Davidi Compton (left), managing director of pepper production for Prime Time International, and Adrian Miramontes, assistant supervisor, in early April show off peppers in a company greenhouse near Oasis, Calif.
Davidi Compton (left), managing director of pepper production for Prime Time International, and Adrian Miramontes, assistant supervisor, in early April show off peppers in a company greenhouse near Oasis, Calif.

The spring crop of desert vegetables is off to a fast start this year, according to growers and shippers in the region.

“We started last week in our vegetable category,” said Franz De Klotz, vice president of marketing for Richard Bagdasarian Inc., a Mecca, Calif.-based grower-shipper of eggplant, green beans, watermelon and peppers.

Conditions have been ideal, De Klotz said.

“We’ve experienced fantastic weather that has led to a fantastic crop in our growing season,” he said.

Peter Rabbit Farms in Coachella, Calif., also has gotten off to an early start, said John Burton, general manager for sales and cooler.

“We have four commodities, five different items we pack from typically the last part of May through the early part of July, but this year we started three weeks early on green bell peppers than we normally would start, due particularly to the warmer weather,” he said.

Peter Rabbit Farms was into its second full week of green bell peppers by the middle of April and began to hit its full stride after Easter, Burton said.

Red peppers were expected to get underway earlier than normal, too, Burton said.

“We’re going to be early on red peppers but not as early as we were on greens,” he said.

Normally, the red pepper deal would get started around the middle of May, but that schedule moved up by about a week this year, Burton said.

“Eggplants, the same thing, yellow peppers, the same thing — the first week of May,” he said.

Eggplant was running a week to 10 days earlier than normal and was heading for a May 7 start, Burton said.

“It’s one of those commodities that’s more for a local grown commodity,” he said.

Demand for eggplant usually exceeds supply during that window, so sales are brisk, Burton said.

“It’s one of the mainstays,” he said. “It likes the heat, warm days and warm nights, so it does extremely well in the Coachella Valley.”

Five Crowns Marketing, Brawley, Calif., started its corn shipments in late March in the Imperial and Coachella valleys, said Daren Van Dyke, sales and marketing director.

“The corn crop has got the best early quality we’ve ever had,” he said.

That was due to above-normal temperatures and “pretty much ideal” growing conditions through March and April, Van Dyke said.

“It’s made the crop pretty exceptional from a size standpoint and quality standpoint,” he said.

Corn shipments should continue through Memorial Day, Van Dyke said.

“After that we have a deal in Phoenix,” he said.

Above-normal daytime highs — with seven of the first 20 days in April reaching 95 degrees or above in Coachella — have sped up the corn crop, Van Dyke said.

“It’s been solid above-normal temperatures for about the last four weeks,” he said April 13.

“It’s been that way consistently for so long, it’s made the crop really good.”

Five Crowns expected to start with its cantaloupes at the end of April, Van Dyke said.

“I’ve been here going on 19 years and I cannot ever remember starting in April before,” he said.

Activity was brisk in the green bean crop, said Kirk Pohl, president of Westfresh Distributing in Monterey, Calif.

“We’re packing away,” he said.

He said he had been running close to a normal April 4 to May 15 schedule.

Westfresh also grows and ships yellow, straightneck and a few specialty varieties of squash from mid-March to around July 1, Pohl said.

Prime Time International in Coachella started harvesting green beans and bell peppers in early April, said Mike Aiton, marketing director.

“Things are moving along quickly.

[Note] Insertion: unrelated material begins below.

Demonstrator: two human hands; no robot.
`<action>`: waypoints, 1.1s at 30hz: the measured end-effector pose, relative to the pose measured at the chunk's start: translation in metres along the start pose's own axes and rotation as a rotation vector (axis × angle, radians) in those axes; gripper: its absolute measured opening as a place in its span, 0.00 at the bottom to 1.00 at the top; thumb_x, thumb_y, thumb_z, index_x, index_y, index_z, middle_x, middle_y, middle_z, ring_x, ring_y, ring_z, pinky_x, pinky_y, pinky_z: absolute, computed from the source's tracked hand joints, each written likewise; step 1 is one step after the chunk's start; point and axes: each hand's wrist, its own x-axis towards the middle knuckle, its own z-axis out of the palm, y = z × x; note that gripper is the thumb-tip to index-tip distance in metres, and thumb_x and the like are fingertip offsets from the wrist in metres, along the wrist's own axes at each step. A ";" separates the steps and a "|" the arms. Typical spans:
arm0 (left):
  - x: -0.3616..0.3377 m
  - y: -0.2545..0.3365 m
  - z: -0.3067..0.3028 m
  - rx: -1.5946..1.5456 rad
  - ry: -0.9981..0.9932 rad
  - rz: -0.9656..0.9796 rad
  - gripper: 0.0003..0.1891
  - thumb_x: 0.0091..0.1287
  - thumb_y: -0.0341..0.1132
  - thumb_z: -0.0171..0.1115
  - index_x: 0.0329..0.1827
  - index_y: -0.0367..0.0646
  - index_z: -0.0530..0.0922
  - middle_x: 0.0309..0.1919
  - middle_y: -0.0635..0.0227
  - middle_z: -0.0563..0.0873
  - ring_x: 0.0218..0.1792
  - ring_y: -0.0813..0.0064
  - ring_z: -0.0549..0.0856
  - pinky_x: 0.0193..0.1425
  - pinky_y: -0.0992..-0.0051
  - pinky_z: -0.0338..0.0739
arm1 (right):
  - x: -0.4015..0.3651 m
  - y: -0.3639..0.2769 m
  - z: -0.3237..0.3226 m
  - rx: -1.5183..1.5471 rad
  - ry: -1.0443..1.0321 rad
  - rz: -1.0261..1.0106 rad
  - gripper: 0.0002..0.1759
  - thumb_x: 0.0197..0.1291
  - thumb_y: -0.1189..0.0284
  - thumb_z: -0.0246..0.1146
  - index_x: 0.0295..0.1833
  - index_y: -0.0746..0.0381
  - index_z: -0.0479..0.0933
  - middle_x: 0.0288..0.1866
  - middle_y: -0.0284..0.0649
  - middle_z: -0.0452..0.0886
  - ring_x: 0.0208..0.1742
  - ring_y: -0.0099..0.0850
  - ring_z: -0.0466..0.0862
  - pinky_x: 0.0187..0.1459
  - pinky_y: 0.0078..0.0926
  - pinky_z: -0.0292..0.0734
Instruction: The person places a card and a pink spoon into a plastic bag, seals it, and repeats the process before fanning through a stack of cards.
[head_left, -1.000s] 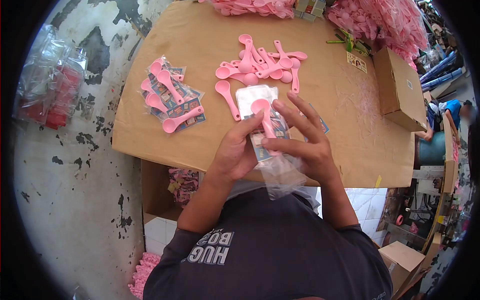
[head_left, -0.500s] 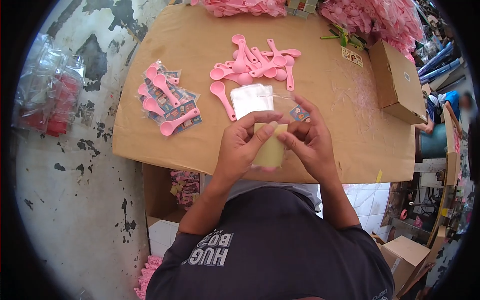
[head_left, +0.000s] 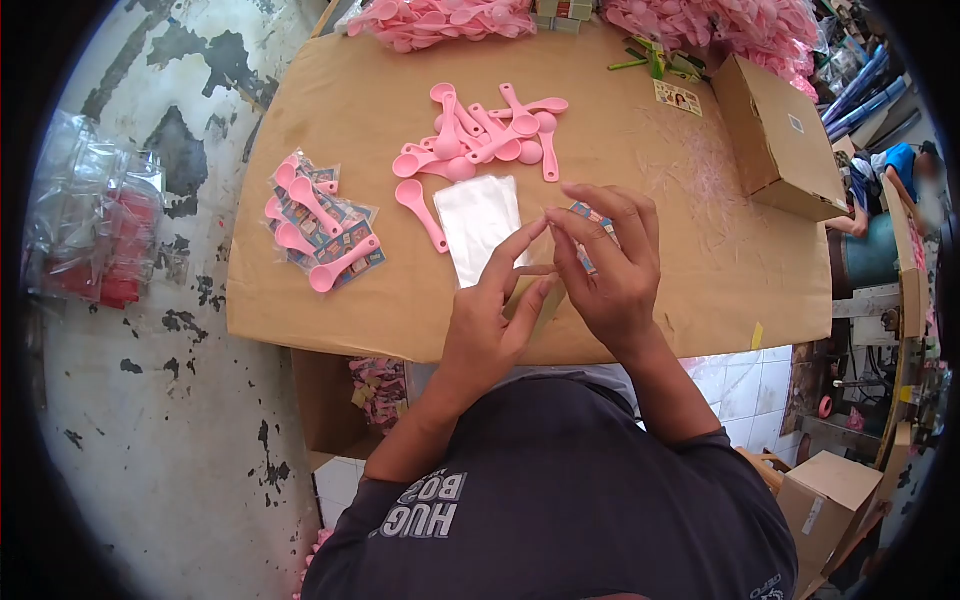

The markets have been good and growing conditions overall have been perfect,” he said.

Prime Time expected to start its sweet corn, watermelon, chili peppers, eggplant, red peppers, yellow peppers and miniature peppers by the first week of May, Aiton said.

Everything should be in place for a “banner sales year” that peaks on Memorial Day, Aiton said.

“Our busiest two months of the year are May and June, but we have peppers every month of the year,” he said.